As much as Star Wars: Force Awakens can be seen living up box office expectations, Jefferies notes that there is more to Walt Disney Co (NYSE:DIS) than Star Wars. According to the firm, increases in the cost of sports rights over the next several years are likely to limit Walt Disney’s earnings. As such, the firm has assigned lower earnings expectations for the company compared to average Street estimate.
Jefferies maintains Hold rating on Walt Disney Co (NYSE:DIS) and has a 12-month price target of $112 on the stock.
Star Wars opening impresses
Star Wars: Force Awakens openings in the U.S. and globally impressed with opening revenues coming at the high end of the estimates. The film generated $238 million in domestic box office on the opening weekend, exceeding the $206 million that Jurassic World generated in the same period. Globally, the movie generated $517 million on the opening weekend, not far from Jurassic World’s $525 million. It is worth noting that Force Awakens’ global launch didn’t capture China where the movie will open in early January.

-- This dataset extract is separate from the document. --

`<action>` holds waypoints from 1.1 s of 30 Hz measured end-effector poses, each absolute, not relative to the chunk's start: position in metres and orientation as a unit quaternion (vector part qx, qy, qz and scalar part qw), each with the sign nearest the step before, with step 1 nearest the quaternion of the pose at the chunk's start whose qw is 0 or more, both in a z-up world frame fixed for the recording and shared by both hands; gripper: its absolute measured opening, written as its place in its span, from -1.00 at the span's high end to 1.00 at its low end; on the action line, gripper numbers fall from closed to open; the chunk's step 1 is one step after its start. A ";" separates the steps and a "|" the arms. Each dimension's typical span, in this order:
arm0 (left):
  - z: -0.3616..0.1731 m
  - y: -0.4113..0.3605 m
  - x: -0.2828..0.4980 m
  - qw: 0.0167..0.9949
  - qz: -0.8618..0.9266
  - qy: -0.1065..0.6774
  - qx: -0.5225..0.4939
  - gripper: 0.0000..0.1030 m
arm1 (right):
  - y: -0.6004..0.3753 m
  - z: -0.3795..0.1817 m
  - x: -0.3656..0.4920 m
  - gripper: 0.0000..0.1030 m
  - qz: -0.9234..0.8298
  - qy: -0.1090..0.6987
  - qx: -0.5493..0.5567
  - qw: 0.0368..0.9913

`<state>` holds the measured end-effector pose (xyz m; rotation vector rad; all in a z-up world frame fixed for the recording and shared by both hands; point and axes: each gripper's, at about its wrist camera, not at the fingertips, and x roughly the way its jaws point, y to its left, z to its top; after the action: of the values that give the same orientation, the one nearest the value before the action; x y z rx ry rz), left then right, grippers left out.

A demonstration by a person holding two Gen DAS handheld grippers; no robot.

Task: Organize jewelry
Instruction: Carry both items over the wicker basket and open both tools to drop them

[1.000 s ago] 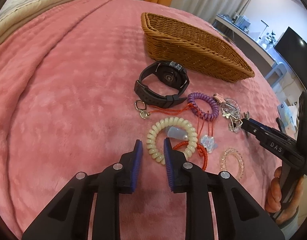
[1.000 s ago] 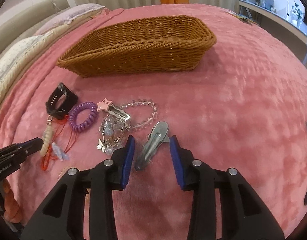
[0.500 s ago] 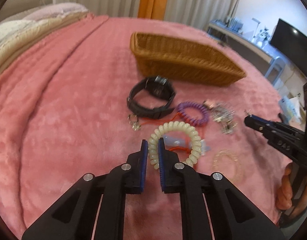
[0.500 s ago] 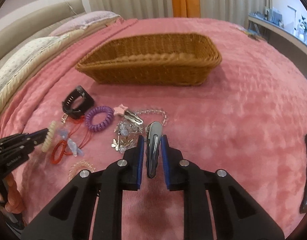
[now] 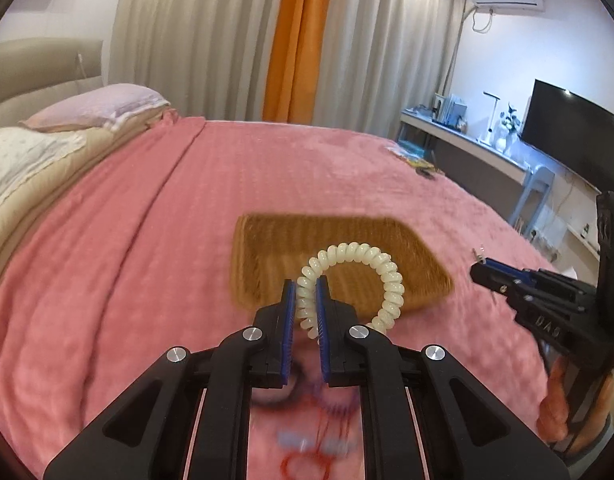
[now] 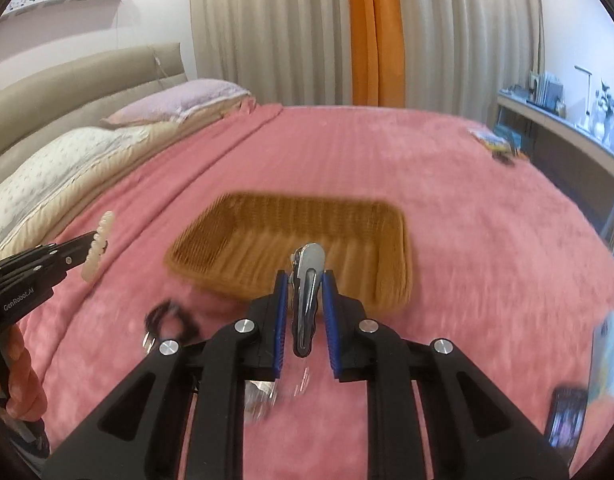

According to Jefferies, Force Awakens could generate $2 billion at the global box office.
Although movies tend to lose their box office revenue strength in the second week of release, Jefferies notes that Force Awakens continues to show impressive strength.
Major movie titles have seen their box office revenues fall by between 50 and 60% in the second week compared to the first week.
While Jefferies remains constructive on the prospects of Star Wars: Force Awakens, the firm notes that Walt Disney Co (NYSE:DIS)’s media business is not in great shape. The company is set to face higher sports rights acquisition costs, which are likely to pressure its margins, albeit in the near-term.
As such, Jefferies is taking more cautious outlook of the Walt Disney Co (NYSE:DIS)’s future. The firm predicts fiscal 2016, 2017 and 2018 EPS of $5.52, $5.97 and $6.60, respectively. The estimates are below the consensus EPS targets of $5.65, $6.22 and $6.81 for 2016, 2017 and 2018, respectively.